## Requirement
Provide only the number of lines in the data below that contain the string "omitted".

## Material provided
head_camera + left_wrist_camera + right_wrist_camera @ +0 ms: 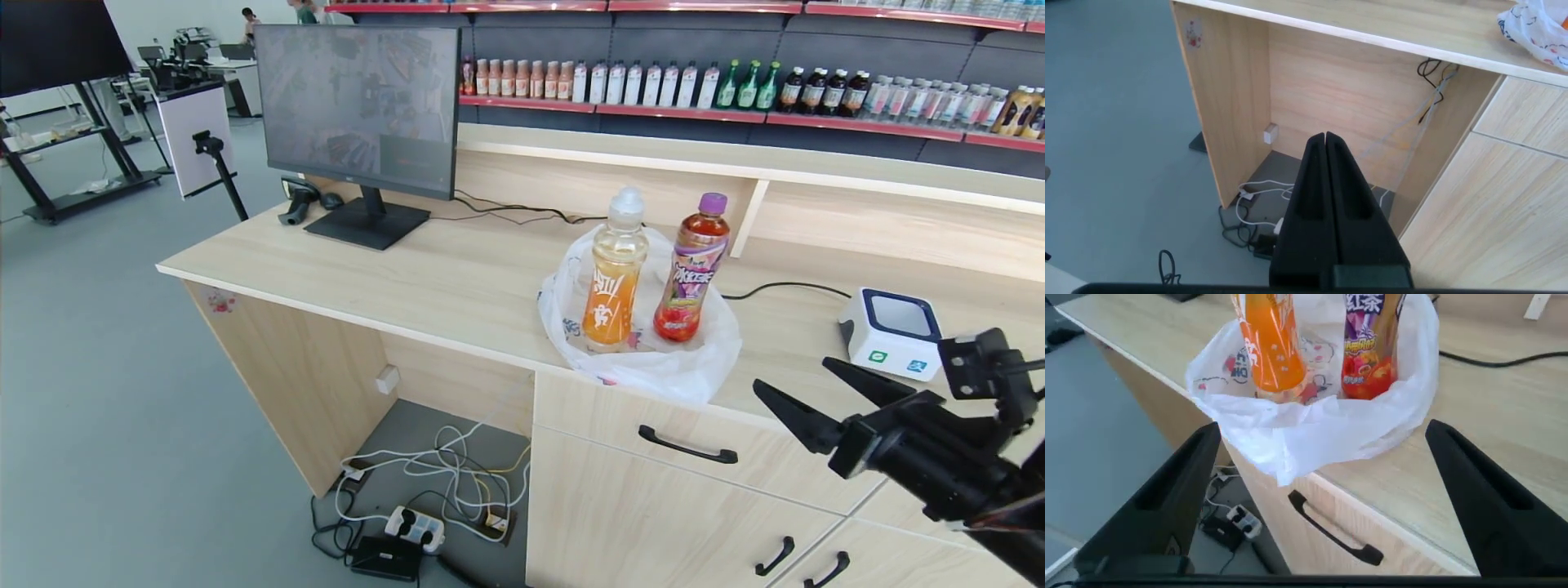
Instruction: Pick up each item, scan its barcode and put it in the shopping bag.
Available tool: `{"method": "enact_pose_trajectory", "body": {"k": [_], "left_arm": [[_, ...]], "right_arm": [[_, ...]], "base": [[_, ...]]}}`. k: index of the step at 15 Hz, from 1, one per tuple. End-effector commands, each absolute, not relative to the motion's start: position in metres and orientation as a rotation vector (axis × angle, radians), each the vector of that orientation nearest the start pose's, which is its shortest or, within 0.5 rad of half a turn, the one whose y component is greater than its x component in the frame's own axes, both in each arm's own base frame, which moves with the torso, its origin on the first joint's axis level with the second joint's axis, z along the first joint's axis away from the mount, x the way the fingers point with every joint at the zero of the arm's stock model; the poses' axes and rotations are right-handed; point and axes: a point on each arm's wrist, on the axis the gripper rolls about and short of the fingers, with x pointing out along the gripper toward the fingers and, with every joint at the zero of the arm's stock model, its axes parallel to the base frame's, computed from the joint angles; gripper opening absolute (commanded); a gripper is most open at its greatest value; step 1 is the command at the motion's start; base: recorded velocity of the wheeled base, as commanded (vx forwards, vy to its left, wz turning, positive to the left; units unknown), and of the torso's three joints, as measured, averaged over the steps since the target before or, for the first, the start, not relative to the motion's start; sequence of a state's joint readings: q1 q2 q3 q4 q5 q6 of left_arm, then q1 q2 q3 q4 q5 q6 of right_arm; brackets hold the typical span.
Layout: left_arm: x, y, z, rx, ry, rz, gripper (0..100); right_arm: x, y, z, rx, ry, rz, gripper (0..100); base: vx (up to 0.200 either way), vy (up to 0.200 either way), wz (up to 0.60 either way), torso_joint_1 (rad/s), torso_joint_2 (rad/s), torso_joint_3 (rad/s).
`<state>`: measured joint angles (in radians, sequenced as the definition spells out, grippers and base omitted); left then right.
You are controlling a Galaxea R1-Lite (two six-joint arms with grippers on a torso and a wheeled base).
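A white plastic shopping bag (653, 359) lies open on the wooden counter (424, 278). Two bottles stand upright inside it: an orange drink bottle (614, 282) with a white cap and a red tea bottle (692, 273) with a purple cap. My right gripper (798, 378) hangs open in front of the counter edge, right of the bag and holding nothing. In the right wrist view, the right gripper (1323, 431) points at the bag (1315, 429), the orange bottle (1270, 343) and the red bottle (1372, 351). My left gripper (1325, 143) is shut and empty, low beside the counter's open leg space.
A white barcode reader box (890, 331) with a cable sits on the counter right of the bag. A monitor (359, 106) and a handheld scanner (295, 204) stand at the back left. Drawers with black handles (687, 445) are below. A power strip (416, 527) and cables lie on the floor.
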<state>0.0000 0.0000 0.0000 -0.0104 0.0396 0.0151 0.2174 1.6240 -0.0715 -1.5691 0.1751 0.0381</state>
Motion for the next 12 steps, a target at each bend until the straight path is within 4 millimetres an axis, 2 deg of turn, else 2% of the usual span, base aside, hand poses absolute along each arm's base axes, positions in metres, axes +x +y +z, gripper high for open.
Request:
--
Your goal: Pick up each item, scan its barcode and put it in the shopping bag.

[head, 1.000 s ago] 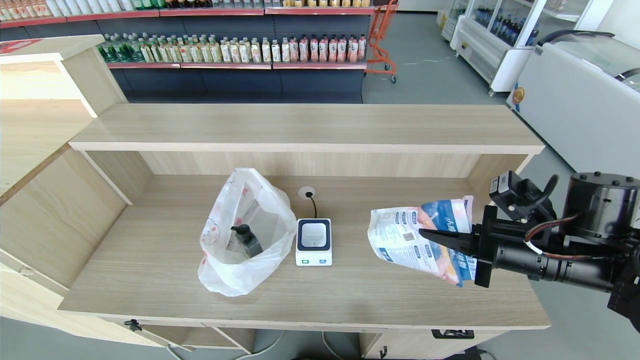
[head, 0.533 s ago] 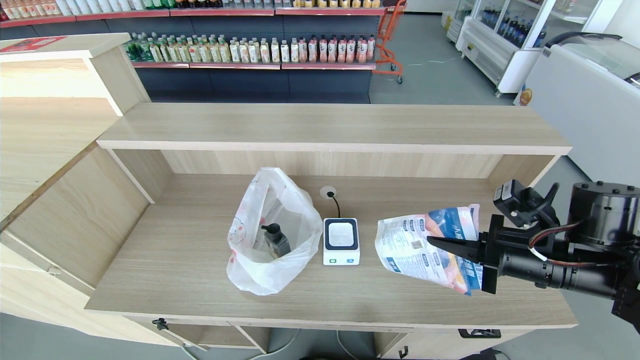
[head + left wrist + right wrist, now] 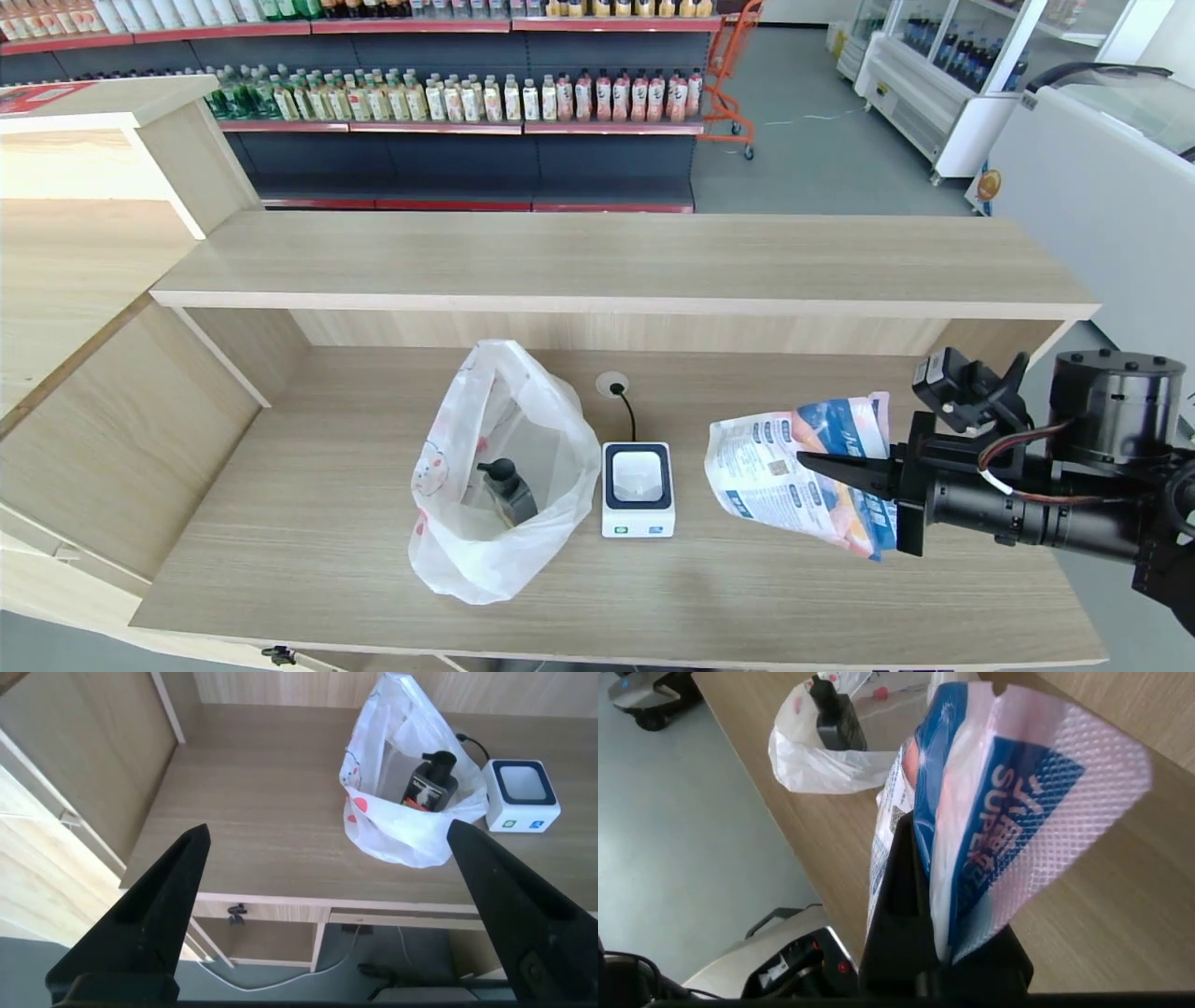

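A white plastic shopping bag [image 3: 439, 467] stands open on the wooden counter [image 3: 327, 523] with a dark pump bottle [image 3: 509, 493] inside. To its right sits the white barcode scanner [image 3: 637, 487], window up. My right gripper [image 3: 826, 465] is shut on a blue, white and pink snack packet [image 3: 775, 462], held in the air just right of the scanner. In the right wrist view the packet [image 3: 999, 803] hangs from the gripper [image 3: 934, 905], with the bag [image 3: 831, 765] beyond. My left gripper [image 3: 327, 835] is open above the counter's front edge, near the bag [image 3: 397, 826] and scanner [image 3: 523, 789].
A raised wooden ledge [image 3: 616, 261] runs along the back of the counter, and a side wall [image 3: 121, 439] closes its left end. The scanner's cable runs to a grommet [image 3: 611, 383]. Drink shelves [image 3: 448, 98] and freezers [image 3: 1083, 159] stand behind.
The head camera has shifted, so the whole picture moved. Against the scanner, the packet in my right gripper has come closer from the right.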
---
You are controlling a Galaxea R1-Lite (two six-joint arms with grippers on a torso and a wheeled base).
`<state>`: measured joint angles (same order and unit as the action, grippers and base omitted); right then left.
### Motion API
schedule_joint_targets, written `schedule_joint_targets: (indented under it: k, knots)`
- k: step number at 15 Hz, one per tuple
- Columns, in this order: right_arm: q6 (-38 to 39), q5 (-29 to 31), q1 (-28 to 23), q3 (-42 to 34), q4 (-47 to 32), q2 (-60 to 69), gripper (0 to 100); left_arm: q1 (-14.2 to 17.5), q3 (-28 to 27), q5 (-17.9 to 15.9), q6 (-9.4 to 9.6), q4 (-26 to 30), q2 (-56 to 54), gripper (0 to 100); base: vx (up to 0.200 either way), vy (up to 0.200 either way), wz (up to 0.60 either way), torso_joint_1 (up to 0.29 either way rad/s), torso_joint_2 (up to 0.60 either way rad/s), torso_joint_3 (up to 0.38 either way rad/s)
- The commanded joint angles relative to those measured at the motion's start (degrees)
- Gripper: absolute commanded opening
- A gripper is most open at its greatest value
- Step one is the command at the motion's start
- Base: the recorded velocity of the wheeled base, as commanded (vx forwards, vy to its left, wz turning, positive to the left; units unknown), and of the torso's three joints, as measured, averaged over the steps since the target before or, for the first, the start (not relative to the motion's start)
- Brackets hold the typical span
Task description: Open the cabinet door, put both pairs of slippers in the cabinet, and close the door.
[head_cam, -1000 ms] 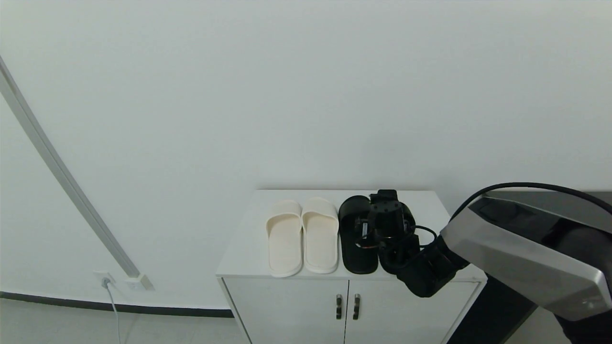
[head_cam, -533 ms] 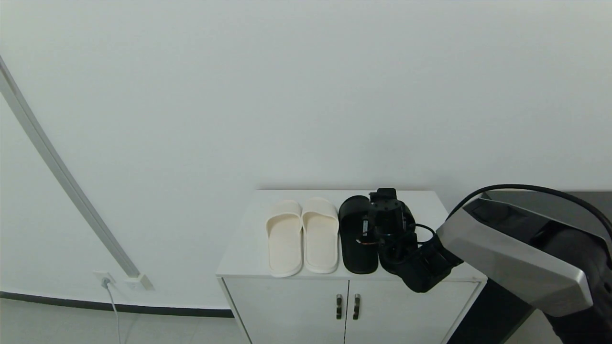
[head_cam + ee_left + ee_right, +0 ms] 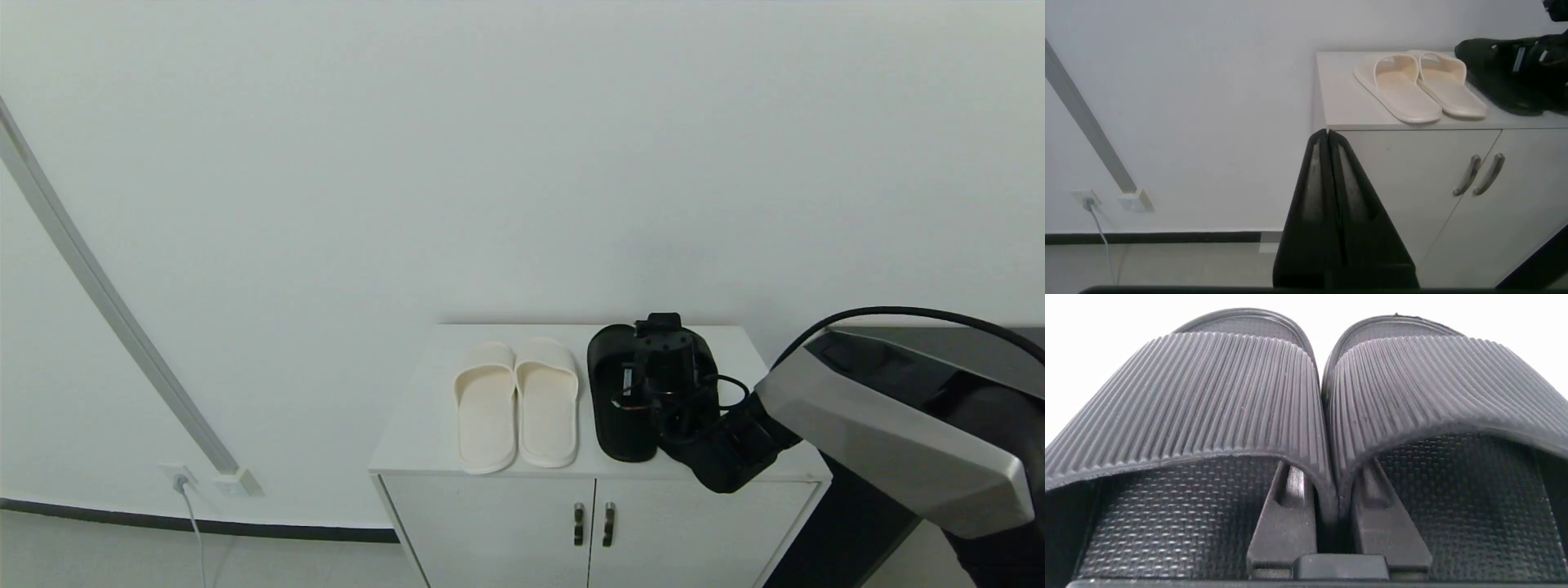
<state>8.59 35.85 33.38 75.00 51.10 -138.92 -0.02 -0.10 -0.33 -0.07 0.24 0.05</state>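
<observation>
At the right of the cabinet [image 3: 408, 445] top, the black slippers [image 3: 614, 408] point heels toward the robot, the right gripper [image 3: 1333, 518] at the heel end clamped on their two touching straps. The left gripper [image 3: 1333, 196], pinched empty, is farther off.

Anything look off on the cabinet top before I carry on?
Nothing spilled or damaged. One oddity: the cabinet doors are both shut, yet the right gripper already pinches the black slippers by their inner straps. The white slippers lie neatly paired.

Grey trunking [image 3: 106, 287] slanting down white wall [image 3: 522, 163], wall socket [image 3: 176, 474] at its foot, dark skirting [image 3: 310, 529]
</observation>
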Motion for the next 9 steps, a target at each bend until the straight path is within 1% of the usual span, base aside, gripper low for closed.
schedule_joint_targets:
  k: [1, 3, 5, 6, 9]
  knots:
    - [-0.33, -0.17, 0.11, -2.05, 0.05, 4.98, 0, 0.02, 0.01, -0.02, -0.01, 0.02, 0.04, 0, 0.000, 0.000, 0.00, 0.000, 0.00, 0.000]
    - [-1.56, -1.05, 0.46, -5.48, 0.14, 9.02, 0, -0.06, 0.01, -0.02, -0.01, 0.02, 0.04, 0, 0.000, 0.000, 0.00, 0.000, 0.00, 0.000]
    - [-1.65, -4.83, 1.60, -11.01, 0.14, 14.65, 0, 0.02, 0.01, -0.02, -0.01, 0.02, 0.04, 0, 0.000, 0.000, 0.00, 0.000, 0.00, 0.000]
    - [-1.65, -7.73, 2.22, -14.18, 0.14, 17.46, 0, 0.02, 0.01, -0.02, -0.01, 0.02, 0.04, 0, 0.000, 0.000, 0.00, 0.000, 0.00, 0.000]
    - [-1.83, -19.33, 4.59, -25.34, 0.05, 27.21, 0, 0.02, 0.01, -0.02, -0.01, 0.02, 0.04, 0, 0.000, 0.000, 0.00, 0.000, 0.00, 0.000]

## Task solution
2